The source pixel set is a window of source pixels centered on some
point. The weights are defined by the function 'filter' of
the position within the window, and normalized to add up to 1.0.
Technically, the window is infinite, but we know that the filter
function is zero beyond a certain distance from the center of the
window.
For example, assume 'targetPos' is 5. That means we're computing weights
for either Column 5 or Row 5 of the target image. Assume it's Column 5.
Assume 'radius' is 1. That means a window of two pixels' worth of a
source row determines the color of the Column 5 pixel of a target
row. Assume 'filter' is a triangle function -- 1 at 0, sloping
down to 0 at -1 and 1.
Now assume that the scale factor is 2 -- the target image will be twice the
size of the source image. That means the two-pixel-wide window of the
source row that affects Column 5 of the target row, which is centered at
target position 5.5, is centered at source position 5.5/2 = 2.75. So it
goes from source position 1.75 to 3.75. That means the window covers 1/4
of Column 1, all of Column 2, and 3/4 of Column 3 of the source row.
We want to calculate 3 weights, one to be applied to each source pixel
in computing the target pixel. Ideally, we would compute the average
height of the filter function over each source pixel region. But
that's too hard. So we approximate by assuming that the filter function
is constant within each region, at the value the function has at the
_center_ of the region.
So for the Column 1 region, which goes from 1.75 to 2.00, centered
-.875 from the center of the window, we assume a constant function
value of triangle(-.875), which equals .125. For the 2.00-3.00
region, we get triangle(-.25) = .75. For the 3.00-3.75 region, we
get triangle(.625) = .375. So the weights for the 3 regions, which
we get by multiplying this constant function value by the width of
the region and normalizing so they add up to 1 are:
Source Column 1: .125*.25 / 1.0625 = .029
Source Column 2: .75*1.00 / 1.0625 = .706
Source Column 3: .375*.75 / 1.0625 = .265
These are the weights we return. Thus, if we assume that the source
pixel 1 has value 10, source pixel 2 has value 20, and source pixel 3
has value 30, Caller would compute target pixel 5's value as
10*.029 + 20*.706 + 30*.265 = 22
-----------------------------------------------------------------------------*/
/* 'windowCenter', is the continuous position within the source of
the center of the window that will influence target pixel
'targetPos'. 'left' and 'right' are the edges of the window.
'leftPixel' and 'rightPixel' are the pixel positions of the
pixels at the edges of that window.

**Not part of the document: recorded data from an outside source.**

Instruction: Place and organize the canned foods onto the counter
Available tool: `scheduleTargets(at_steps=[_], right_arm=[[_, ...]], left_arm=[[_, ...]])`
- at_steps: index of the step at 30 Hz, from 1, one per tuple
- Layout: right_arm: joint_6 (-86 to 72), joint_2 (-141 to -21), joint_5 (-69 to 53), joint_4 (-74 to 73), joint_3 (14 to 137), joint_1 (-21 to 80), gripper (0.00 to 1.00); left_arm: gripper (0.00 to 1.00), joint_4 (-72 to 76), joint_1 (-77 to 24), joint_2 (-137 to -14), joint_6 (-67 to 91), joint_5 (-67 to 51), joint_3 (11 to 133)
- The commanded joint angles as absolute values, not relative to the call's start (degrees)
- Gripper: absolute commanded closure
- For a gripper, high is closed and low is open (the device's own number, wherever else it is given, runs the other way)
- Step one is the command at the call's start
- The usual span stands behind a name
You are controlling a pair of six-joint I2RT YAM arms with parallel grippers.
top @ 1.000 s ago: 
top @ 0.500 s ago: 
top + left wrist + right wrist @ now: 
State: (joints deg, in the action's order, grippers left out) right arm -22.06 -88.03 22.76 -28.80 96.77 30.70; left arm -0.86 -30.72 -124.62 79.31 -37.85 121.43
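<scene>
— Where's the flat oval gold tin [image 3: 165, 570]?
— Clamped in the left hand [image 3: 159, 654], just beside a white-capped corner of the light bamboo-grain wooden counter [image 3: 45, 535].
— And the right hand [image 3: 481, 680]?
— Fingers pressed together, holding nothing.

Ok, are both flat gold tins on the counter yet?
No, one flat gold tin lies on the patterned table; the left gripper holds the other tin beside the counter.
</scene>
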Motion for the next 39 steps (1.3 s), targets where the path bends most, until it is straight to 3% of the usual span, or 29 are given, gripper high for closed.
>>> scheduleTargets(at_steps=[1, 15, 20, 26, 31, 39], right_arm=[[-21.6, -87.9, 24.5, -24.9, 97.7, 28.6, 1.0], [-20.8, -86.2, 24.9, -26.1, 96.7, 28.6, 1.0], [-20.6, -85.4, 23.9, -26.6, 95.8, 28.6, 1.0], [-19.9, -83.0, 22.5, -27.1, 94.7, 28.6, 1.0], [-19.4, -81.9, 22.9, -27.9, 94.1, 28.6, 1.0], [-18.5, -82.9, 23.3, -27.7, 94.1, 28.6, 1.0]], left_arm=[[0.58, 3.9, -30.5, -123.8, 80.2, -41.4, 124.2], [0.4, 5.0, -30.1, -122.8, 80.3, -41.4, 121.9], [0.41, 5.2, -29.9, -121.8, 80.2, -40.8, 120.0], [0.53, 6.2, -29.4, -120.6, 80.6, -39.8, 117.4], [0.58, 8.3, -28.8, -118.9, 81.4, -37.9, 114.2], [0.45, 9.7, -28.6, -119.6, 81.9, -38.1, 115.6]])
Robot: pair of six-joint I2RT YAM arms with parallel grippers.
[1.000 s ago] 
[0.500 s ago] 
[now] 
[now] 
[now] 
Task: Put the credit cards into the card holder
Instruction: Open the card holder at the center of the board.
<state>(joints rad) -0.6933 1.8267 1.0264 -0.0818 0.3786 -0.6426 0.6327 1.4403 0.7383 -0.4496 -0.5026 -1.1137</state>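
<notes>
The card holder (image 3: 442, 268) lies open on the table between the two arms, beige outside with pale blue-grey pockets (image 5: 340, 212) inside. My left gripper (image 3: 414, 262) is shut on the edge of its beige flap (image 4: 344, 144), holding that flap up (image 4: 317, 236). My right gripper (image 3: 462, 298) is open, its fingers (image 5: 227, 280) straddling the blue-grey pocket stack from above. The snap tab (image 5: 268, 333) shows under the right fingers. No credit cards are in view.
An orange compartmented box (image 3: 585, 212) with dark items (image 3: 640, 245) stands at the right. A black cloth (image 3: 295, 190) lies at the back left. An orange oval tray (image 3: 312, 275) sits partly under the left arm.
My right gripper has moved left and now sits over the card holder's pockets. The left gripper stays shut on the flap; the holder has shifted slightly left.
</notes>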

Note that if we're
doing vertical weights, "left" and "right" mean top and
bottom.
*/
double const windowCenter = ((double)targetPos + 0.5) / scale;
double left = MAX(0.0, windowCenter - filter.radius - EPSILON);
unsigned int const leftPixel = floor(left);
double right = MIN((double)sourceSize - EPSILON,
windowCenter + filter.radius + EPSILON);
unsigned int const rightPixel = floor(right);
double norm;
unsigned int j;
initWeightList(weightListP, rightPixel - leftPixel + 1);
/* calculate weights */
norm = 0.0; /* initial value */
for (j = leftPixel; j <= rightPixel; ++j) {
/* Calculate the weight that source pixel 'j' will have in the
value of target pixel 'targetPos'.
*/
double const regionLeft = MAX(left, (double)j);
double const regionRight = MIN(right, (double)(j + 1));
double const regionWidth = regionRight - regionLeft;
double const regionCenter = (regionRight + regionLeft) / 2;
double const dist = regionCenter - windowCenter;
double weight;
weight = filter.basicFunction(filter.horizontalScaler * dist);
if (filter.windowFunction)
weight *= filter.windowFunction(
filter.horizontalScaler * filter.windowScaler * dist);
assert(regionWidth <= 1.0);
weight *= regionWidth;
norm += weight;
appendWeight(weightListP, j, weight);
}
if (norm == 0.0)
pm_error("INTERNAL ERROR: No source pixels contribute to target "
"pixel %u", targetPos);
/* normalize the weights so they add up to 1.0 */
if (norm != 1.0) {
unsigned int n;
for (n = 0; n < weightListP->nWeight; ++n) {
weightListP->Weight[n].weight /= norm;
}
}
}
static void
createWeightListSet(unsigned int const sourceSize,
unsigned int const targetSize,
struct filterFunction const filterFunction,
WLIST ** const weightListSetP) {
/*----------------------------------------------------------------------------
Create the set of weight lists that will effect the resample.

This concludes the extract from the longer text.